Somewhere below is a line with "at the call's" and, later, a line with "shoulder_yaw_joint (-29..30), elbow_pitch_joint"; repeat those two lines and all the lines between them, exactly as they are.

**SOURCE DATA**
════════════════
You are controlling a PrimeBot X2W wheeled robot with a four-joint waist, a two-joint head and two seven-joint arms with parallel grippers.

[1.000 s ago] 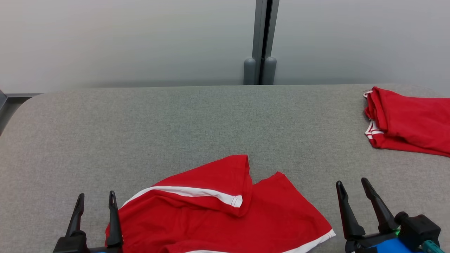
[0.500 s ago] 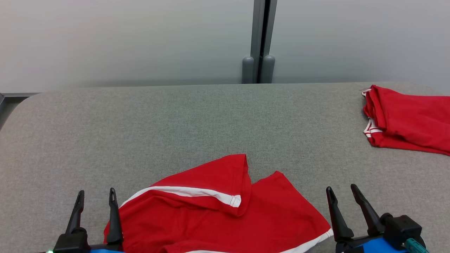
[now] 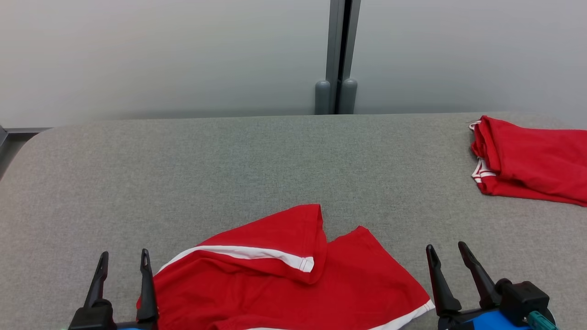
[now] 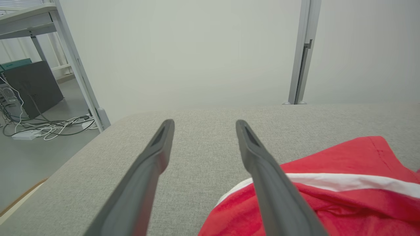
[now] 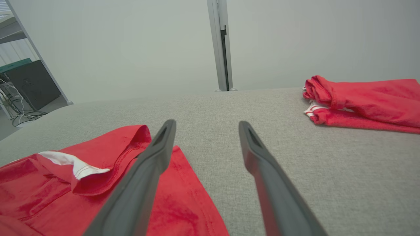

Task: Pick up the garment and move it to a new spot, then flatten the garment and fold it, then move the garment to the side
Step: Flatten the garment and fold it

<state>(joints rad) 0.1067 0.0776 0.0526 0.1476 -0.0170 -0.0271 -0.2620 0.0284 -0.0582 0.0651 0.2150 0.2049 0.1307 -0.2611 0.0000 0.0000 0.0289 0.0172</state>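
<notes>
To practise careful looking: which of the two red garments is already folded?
The far-right garment: it lies in a compact layered bundle. The near garment, at the front edge, lies spread out with one flap turned over.

This is looking like a robotics lab or test room rather than a home. A broad table (image 3: 229,156) padded in plain grey fabric is taking up the near ground. Bare pale wall panels (image 3: 160,55) are closing it off at the far side, meeting at a grey metal post (image 3: 338,50). Off to the far left, a grey metal rack (image 4: 73,62) is standing on a smooth grey floor (image 4: 29,160). A dark computer case (image 4: 32,87) is sitting beside it, and loose cables (image 4: 49,126) are trailing across to a small white block (image 4: 24,135). The robot's left gripper (image 3: 124,253) and right gripper (image 3: 445,245) are hanging over the table's near edge.
</notes>
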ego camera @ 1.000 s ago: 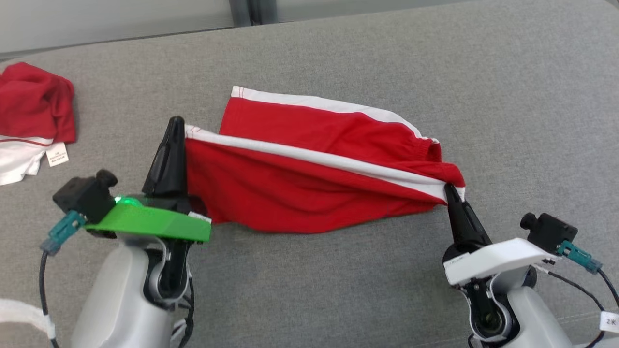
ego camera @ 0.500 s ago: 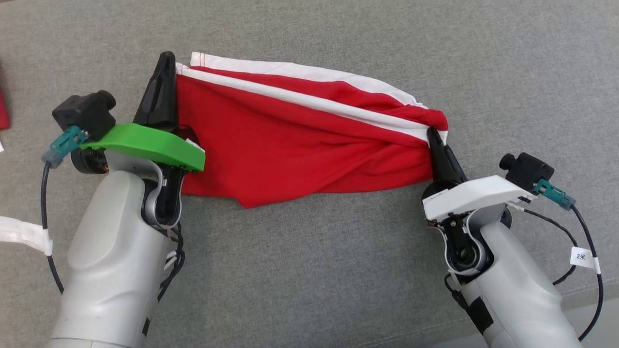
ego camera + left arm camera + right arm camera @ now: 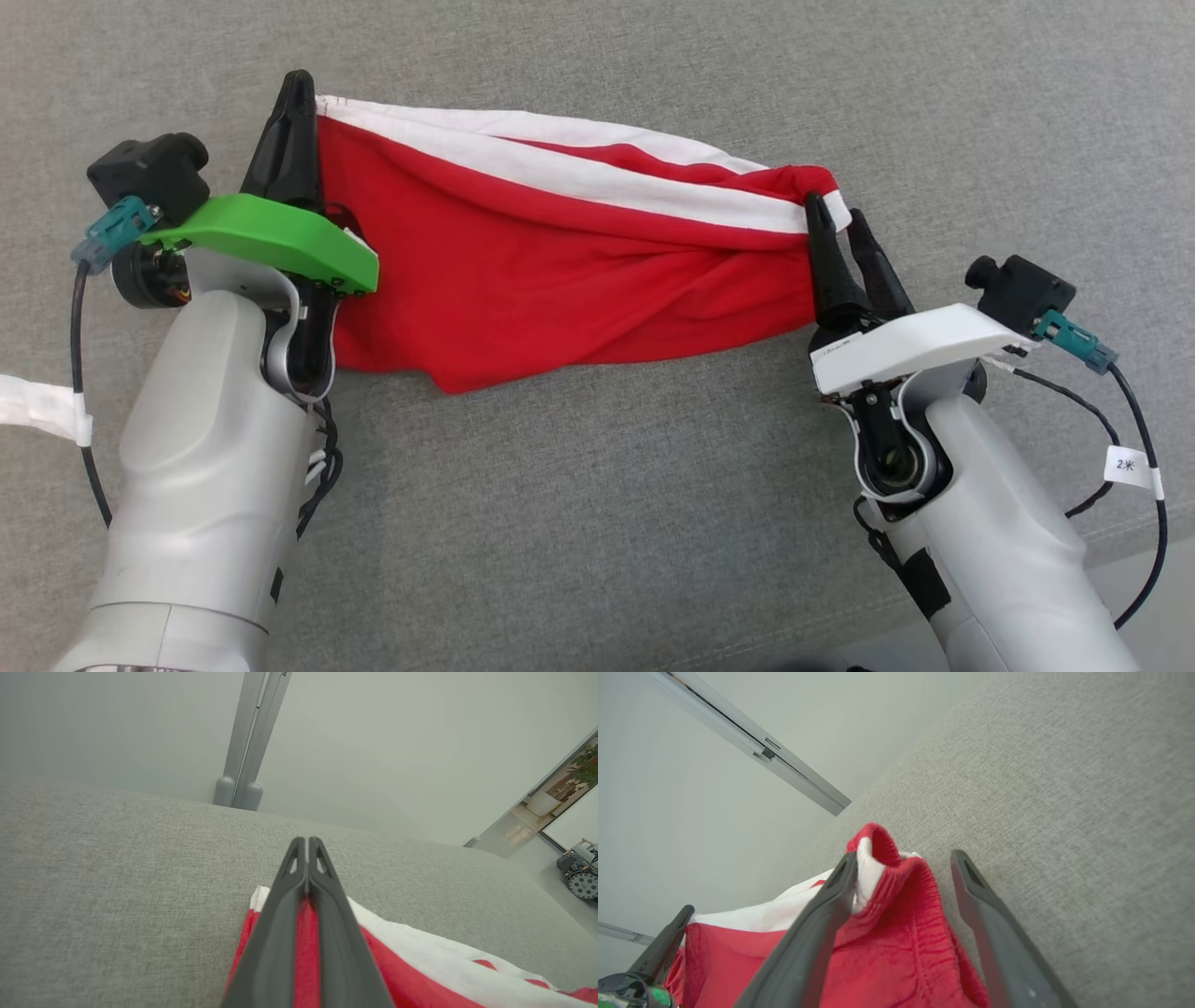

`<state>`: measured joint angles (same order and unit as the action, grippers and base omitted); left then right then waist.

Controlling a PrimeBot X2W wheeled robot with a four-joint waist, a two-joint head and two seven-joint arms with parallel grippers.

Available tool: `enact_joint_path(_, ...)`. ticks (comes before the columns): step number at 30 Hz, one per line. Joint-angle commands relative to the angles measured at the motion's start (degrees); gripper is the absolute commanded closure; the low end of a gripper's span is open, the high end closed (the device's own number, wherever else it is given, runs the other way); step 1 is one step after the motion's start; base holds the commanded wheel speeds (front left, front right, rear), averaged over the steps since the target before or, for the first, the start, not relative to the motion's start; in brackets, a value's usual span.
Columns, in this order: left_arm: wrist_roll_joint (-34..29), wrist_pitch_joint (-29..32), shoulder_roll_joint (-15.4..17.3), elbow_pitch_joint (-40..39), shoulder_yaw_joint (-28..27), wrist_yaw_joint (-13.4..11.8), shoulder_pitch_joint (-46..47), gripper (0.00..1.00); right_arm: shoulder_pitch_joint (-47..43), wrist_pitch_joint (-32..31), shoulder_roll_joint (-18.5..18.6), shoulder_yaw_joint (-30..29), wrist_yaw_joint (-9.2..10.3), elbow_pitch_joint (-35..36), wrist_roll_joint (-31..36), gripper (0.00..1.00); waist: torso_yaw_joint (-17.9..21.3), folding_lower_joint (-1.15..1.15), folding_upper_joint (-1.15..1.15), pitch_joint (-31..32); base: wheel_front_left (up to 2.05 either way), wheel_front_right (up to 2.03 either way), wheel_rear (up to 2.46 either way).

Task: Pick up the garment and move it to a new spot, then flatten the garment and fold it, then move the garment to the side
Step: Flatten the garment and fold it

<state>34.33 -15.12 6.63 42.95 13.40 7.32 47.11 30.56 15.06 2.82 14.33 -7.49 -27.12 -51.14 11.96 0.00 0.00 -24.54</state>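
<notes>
At ten o'clock the left gripper is clamped on one end of the red fabric garment with white bands, which stretches across the grey woven cushion to two o'clock, where the right gripper stands parted, the bunched end loose between its fingers.

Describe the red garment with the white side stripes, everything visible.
The red knit garment with white stripes looks like soft jersey shorts, stretched sideways and lying rumpled on the grey fabric surface. The left gripper is shut on one hem corner. The gathered elastic waistband end sits between the right gripper's open fingers, leaning on one.
</notes>
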Motion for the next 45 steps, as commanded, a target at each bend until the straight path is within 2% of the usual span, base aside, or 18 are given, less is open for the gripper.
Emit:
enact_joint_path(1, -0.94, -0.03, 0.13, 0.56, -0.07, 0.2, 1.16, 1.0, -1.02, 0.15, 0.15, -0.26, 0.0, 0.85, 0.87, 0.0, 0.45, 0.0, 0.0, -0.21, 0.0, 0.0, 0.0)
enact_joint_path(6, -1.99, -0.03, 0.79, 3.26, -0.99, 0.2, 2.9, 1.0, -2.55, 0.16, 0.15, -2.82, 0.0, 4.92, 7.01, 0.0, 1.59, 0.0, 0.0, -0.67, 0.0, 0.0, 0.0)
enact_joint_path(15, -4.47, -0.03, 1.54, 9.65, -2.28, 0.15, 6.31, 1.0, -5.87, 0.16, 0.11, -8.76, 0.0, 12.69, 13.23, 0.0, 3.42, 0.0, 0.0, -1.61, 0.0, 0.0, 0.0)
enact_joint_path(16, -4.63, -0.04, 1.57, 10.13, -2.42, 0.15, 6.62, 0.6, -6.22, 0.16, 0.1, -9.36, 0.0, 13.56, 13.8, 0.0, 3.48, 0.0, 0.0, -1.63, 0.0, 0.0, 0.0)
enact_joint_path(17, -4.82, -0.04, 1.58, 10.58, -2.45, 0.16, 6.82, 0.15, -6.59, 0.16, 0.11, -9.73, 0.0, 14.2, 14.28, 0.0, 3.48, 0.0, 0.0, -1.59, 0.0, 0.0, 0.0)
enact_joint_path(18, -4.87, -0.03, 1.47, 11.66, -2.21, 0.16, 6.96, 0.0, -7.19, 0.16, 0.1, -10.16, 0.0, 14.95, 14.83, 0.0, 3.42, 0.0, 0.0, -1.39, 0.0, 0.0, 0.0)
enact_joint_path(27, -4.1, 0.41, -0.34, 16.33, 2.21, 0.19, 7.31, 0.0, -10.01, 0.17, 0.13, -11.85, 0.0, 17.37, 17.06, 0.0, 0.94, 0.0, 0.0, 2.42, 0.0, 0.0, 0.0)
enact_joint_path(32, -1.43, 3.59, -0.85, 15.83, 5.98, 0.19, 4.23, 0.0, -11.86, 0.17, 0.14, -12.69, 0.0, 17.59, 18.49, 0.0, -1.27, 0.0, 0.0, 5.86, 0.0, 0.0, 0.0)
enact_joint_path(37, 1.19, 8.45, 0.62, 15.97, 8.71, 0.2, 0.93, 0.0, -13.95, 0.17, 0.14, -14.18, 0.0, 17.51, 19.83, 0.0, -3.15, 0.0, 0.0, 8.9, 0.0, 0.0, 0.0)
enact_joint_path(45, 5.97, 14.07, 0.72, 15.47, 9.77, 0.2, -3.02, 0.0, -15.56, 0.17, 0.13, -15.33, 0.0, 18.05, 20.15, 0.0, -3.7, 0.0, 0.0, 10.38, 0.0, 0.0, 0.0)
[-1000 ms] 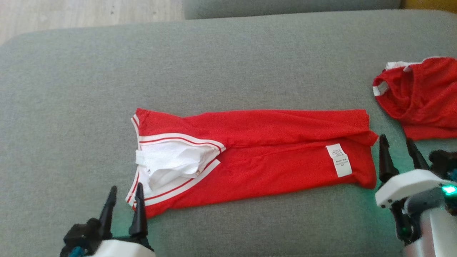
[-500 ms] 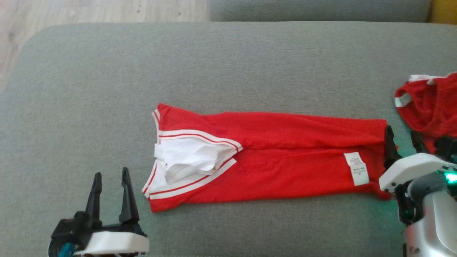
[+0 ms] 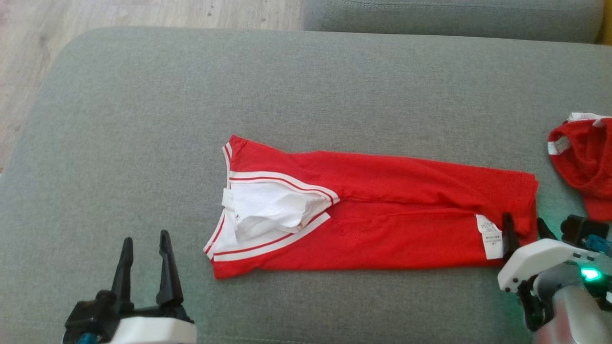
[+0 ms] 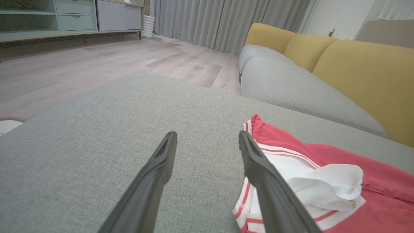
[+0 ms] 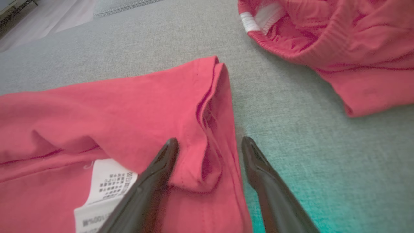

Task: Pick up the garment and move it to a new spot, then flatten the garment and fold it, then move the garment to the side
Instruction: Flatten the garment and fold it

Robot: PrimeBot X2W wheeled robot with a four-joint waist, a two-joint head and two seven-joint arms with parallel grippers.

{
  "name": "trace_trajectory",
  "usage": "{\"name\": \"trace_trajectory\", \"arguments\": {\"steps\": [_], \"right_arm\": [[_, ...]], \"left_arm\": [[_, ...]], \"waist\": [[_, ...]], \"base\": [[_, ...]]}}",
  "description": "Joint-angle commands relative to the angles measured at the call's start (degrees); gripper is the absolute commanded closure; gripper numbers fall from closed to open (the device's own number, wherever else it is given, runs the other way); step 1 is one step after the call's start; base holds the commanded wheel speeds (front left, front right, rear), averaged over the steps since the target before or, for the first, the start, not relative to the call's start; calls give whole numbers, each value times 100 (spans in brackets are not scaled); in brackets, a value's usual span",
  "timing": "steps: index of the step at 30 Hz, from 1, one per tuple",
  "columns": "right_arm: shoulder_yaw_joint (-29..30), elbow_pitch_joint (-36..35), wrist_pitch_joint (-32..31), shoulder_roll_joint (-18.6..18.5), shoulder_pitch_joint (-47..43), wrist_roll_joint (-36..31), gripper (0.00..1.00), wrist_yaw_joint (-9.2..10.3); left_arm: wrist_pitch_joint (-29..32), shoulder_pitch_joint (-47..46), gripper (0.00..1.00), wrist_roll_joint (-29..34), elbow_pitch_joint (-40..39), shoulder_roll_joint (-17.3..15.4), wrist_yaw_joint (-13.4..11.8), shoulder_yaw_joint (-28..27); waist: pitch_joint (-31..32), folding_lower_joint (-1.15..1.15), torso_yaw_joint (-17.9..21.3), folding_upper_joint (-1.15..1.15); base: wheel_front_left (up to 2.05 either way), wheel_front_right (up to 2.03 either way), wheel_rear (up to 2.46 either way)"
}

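red jersey-knit garment, folded into a long flat strip, lies mid cushion (grey, coarse weave). long axis runs l-r: white-striped v collar points left, hem w/ care label right. left fingers spread wide, empty, near-left of collar. right fingers wide apart astride hem edge, gripping nothing.

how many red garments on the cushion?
2. One long folded red garment with white striped trim lies central on the grey fabric cushion; one crumpled red garment sits at its right edge, partly out of frame.
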State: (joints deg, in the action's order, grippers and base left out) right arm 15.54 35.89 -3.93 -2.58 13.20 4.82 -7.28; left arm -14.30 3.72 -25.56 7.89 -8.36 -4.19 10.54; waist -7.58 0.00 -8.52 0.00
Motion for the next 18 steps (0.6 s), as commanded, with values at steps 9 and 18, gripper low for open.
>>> {"name": "trace_trajectory", "arguments": {"steps": [9, 18], "right_arm": [[-604, 482, 124, -30, 317, 180, 79, -21], [-491, 356, 170, -30, 743, 13, 100, -21]], "left_arm": [[-70, -113, 0, 199, -117, 36, 132, -367], [-70, -108, 0, 283, -123, 75, 168, -446]], "waist": [[-67, 0, 161, 0], [18, 0, 396, 0]], "base": [[0, 0, 0], [0, 0, 0]]}}
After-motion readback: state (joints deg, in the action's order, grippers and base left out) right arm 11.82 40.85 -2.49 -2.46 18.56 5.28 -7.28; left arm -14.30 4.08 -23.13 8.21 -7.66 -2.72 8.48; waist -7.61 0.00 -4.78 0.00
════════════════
**YOUR SOLUTION**
  "description": "Joint-angle commands relative to the angles measured at the call's start (degrees); gripper is the absolute commanded closure; gripper numbers fall from closed to open (the device's own number, wherever else it is given, runs the other way); step 1 is one step after the call's start; base holds the commanded wheel speeds (front left, front right, rear), averaged over the steps since the target before or, for the first, the start, not relative to the call's start; calls give whole numbers, each value times 100 (spans in brackets are not scaled); in brackets, a value's usual span",
  "timing": "steps: index of the step at 30 Hz, from 1, one per tuple",
  "columns": "right_arm: shoulder_yaw_joint (-29..30), elbow_pitch_joint (-36..35), wrist_pitch_joint (-32..31), shoulder_roll_joint (-18.6..18.5), shoulder_pitch_joint (-47..43), wrist_roll_joint (-36..31), gripper (0.00..1.00), wrist_yaw_joint (-9.2..10.3); left_arm: wrist_pitch_joint (-29..32), shoulder_pitch_joint (-47..46), gripper (0.00..1.00), wrist_roll_joint (-29..34), elbow_pitch_joint (-40..39), shoulder_roll_joint (-17.3..15.4), wrist_yaw_joint (-13.4..11.8), shoulder_yaw_joint (-28..27); waist: pitch_joint (-31..32), folding_lower_joint (-1.15..1.15), torso_yaw_joint (-17.9..21.3), folding_upper_joint (-1.15..1.15); base: wheel_front_left (up to 2.05 either way), wheel_front_right (up to 2.03 either way), wheel_rear (up to 2.46 either way)"

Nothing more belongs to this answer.